In a letter to county administrator Len Sossamon, Brian Armstrong, executive director of Swiftmud, made it clear that the preserve belongs to them, was bought for conservation purposes and must maintain that focus.
The county’s plan, which includes a beach on a former rock mining lake in the preserve, activity areas, a kayak launch, fishing piers and a parking lot for approximately 550 vehicles is "intensely in excess of that to which the district, and our conservation partners, are accustomed,’’ Armstrong wrote.
Any plan would have to be "commensurate with that found in other district properties,’’ he said.
Swiftmud has no interest in a park entrance on Osowaw Boulevard, he said, which would impact a black bear corridor. Putting a park entrance on Shoal Line Boulevard has drawn opposition over the years from coastal residents.
"Accordingly, the district will only entertain proposals showing no more than 250 parking spaces,’’ Armstrong wrote. A similar recreation proposal was shot down in 2002 after strong public opposition.
Public opposition also ended plans for a beach and recreation area in 2014, when the county was trying to site a state- and county-funded education and tourism center, something Sossamon remembers well. Sossamon told commissioners Tuesday he takes the blame for things that go wrong, but he is not the person pushing this beach idea.
Champion and Commissioner Wayne Dukes strongly support the beach park and a referendum to ask county voters their opinion. Swiftmud’s executive director discouraged a referendum until after parties work out a required land swap and measure stakeholder opinions.
The county must return any property offered in trade to Swiftmud in a natural state, Armstrong said. The parcel Swiftmud wants from the county is behind the Hernando Beach Water Tower. It has been used as a wastewater treatment plant, a place to dump matter dredged from the Hernando Beach Channel and a storage site for debris, including concrete culverts. It will require work to restore.
Commissioners are concerned with what Hernando voters might want, Armstrong wrote, but Swiftmud represents 16 counties and numerous conservation partners.
"Groups such as the Audubon Society, Nature Conservancy, Native Plant Society and Gulf Coast Conservancy, to name a few, are informed and engaged stakeholders,’’ Armstrong wrote. "The district values being a good neighbor. The district would expect the county to engage with our various stakeholders for input and feedback both at present and in the future, should the proposed project proceed.’’
During the commission meeting, Hernando County resident Caleb Marion told Dukes he had no trouble gathering signatures against the park in Dukes’ neighborhood of Hernando Beach.
"Your people in your community don’t want this project,’’ he said.
Area resident Jodie Pillarella blasted commissioners for spending tens of thousands of taxpayer dollars on a project they don’t know will be approved. She criticized them for discussing the plan again without advertising it on their agenda. Clearly, residents care about the issue, she said.

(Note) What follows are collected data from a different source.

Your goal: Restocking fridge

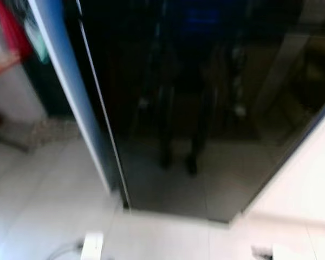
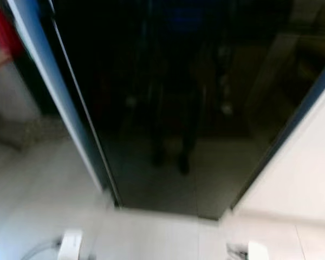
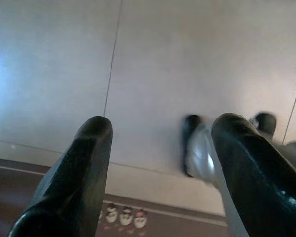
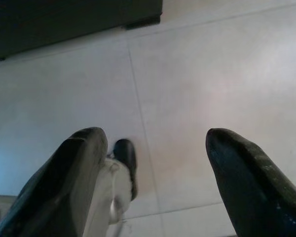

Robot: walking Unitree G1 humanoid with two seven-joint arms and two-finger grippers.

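The fridge [image 1: 206,108] stands right in front of the robot, its glossy black door shut and reaching down to the pale tiled floor [image 1: 49,200], with a blue-lit edge along its left side. Both arms hang idle: the left gripper [image 3: 158,163] and the right gripper [image 4: 153,168] point at the tiles, fingers spread apart and holding nothing. To my mind the step in hand is getting that door open, so it would do well to square up close, find the door's edge or handle, and bring one gripper up slowly. The head views are blurred; I can make out no handle, no groceries to stock, and only dim reflections in the glass.
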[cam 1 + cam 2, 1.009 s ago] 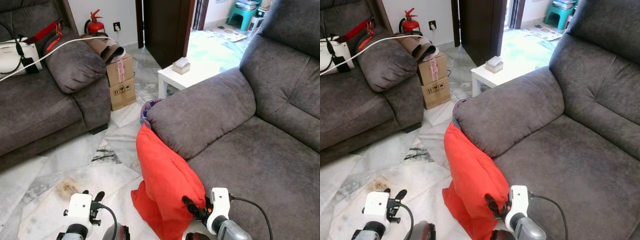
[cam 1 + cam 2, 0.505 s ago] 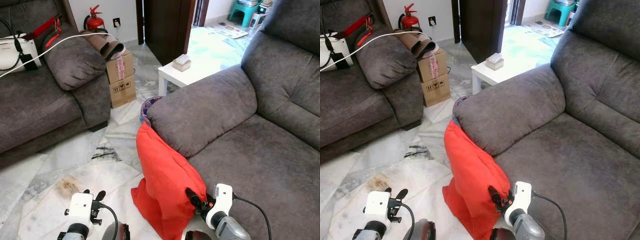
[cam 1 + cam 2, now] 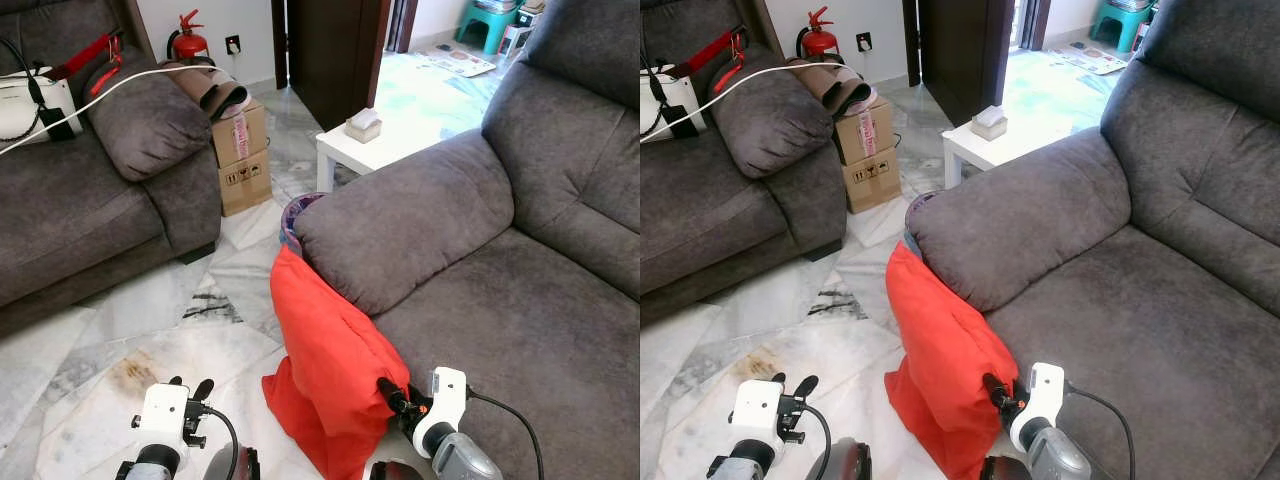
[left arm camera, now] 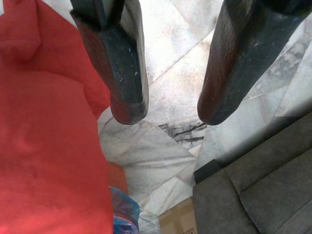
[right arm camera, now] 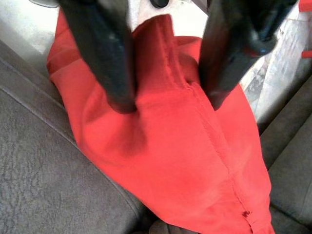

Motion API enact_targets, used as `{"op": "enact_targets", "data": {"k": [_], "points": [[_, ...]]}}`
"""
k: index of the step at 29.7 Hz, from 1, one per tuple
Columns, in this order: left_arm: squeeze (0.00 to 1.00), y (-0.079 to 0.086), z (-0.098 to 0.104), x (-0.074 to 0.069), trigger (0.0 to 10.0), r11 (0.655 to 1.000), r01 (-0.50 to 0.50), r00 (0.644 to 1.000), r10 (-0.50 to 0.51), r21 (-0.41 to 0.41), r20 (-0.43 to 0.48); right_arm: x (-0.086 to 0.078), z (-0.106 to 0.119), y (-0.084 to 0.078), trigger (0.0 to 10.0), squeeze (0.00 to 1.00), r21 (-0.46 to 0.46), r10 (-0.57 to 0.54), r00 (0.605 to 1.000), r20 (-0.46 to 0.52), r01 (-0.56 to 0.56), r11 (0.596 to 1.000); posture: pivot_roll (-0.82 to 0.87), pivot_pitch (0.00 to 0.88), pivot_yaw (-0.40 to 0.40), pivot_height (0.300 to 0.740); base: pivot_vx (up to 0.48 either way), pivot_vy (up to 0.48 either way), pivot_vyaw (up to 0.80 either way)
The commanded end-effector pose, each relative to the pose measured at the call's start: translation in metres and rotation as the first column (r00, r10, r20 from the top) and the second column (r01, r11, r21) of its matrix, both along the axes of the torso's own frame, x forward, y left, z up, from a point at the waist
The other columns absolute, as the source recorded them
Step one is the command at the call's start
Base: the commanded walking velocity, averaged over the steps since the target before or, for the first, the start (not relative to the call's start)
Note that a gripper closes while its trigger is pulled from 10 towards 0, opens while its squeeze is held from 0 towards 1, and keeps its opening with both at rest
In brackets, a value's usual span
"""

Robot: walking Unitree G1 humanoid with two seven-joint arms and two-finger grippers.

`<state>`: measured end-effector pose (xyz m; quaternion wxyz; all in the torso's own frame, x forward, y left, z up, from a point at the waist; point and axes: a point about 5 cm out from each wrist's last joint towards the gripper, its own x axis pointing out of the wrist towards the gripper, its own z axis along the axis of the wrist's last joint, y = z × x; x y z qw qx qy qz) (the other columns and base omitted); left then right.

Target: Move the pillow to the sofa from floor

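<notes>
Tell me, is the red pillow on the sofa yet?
Not yet. The pillow stands on the floor, leaning against the sofa. Right now the right gripper presses into it, fingers open on either side of a fold. The left gripper hangs open over the floor. Left to do: close, lift, and lay it on the seat.

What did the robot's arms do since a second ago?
The right gripper pushed a little further forward into the red pillow, its open fingers now pressing the fabric, not yet closed. The left gripper stayed open over the floor, and the pillow still leans against the sofa.
</notes>
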<state>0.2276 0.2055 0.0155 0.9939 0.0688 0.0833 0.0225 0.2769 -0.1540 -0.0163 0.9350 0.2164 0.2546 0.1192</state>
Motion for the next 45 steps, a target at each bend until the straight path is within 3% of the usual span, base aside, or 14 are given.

At the Swiftmud meeting, Hernando Beach resident Judy Zellmer blasted commissioners for a series of bad spending decisions about projects that have not worked out. Commissioners fail to hear opposition to their plan, she said.
"Do what our commission cannot and will not do,’’ she urged the Swiftmud board. "Stop this insanity in its tracks.’’
Champion said he was disappointed in the letter from Armstrong. but that county officials will continue to research their options. He said he will ask for a larger discussion of recreation expansion opportunities, possibly at Anderson Snow Park, at the July 10 commission meeting.
"I think this is going to squash it,’’ he said. "If we don’t have any recourse, we’re going to have to drop it.